Source data
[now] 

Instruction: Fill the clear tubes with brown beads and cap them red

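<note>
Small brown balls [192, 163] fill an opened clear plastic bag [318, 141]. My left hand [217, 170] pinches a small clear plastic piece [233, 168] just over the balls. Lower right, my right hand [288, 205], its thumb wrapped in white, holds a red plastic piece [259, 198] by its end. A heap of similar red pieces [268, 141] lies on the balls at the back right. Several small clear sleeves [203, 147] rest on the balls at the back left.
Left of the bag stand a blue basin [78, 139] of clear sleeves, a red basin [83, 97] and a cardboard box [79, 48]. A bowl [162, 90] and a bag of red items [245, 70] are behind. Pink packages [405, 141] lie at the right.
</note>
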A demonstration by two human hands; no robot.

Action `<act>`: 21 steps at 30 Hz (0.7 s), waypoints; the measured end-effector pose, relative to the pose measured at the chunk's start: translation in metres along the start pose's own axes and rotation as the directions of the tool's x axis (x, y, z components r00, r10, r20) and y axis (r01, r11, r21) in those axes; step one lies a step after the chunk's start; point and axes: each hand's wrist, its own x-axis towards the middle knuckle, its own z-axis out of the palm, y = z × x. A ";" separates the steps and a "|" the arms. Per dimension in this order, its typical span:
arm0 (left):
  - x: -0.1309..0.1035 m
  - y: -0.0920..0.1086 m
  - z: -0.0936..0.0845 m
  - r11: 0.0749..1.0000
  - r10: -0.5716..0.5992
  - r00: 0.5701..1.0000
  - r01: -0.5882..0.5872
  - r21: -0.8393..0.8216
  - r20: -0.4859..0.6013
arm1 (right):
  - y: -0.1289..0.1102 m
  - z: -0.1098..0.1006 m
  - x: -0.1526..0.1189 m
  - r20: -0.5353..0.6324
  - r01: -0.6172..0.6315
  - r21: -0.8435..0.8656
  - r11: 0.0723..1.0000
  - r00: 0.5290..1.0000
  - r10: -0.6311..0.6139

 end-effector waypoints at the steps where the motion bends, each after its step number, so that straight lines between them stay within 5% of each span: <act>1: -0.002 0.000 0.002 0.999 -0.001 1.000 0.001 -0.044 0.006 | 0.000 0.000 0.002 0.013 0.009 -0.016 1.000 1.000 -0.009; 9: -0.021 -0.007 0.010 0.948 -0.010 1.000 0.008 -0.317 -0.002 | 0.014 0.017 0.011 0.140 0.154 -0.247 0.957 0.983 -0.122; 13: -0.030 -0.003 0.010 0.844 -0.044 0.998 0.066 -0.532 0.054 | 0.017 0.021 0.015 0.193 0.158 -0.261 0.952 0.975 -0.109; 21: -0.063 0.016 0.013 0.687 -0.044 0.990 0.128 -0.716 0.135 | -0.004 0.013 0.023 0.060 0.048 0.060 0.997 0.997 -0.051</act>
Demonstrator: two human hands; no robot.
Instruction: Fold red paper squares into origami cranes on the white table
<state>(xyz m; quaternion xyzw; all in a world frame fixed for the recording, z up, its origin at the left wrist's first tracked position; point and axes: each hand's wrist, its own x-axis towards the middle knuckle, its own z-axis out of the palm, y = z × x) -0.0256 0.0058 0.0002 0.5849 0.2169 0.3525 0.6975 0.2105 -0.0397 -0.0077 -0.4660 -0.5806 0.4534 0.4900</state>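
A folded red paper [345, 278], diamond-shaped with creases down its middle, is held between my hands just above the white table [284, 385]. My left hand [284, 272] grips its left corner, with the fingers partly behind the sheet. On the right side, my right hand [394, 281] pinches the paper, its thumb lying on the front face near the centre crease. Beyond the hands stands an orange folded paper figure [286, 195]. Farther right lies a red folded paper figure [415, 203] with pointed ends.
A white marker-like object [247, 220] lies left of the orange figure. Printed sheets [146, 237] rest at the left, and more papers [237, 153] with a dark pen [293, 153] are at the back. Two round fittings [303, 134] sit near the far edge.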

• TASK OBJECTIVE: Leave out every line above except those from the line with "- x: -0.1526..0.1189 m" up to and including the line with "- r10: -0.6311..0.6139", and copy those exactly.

• OUTPUT OF THE EXERCISE:
  - x: -0.1526..0.1189 m
  - r20: -0.5353..0.6324
  - r01: -0.6172..0.6315
  - r21: -0.8435..0.8656
  - r11: 0.0723..1.0000
  - r00: 0.5290..1.0000
  - r10: -0.6311..0.6139

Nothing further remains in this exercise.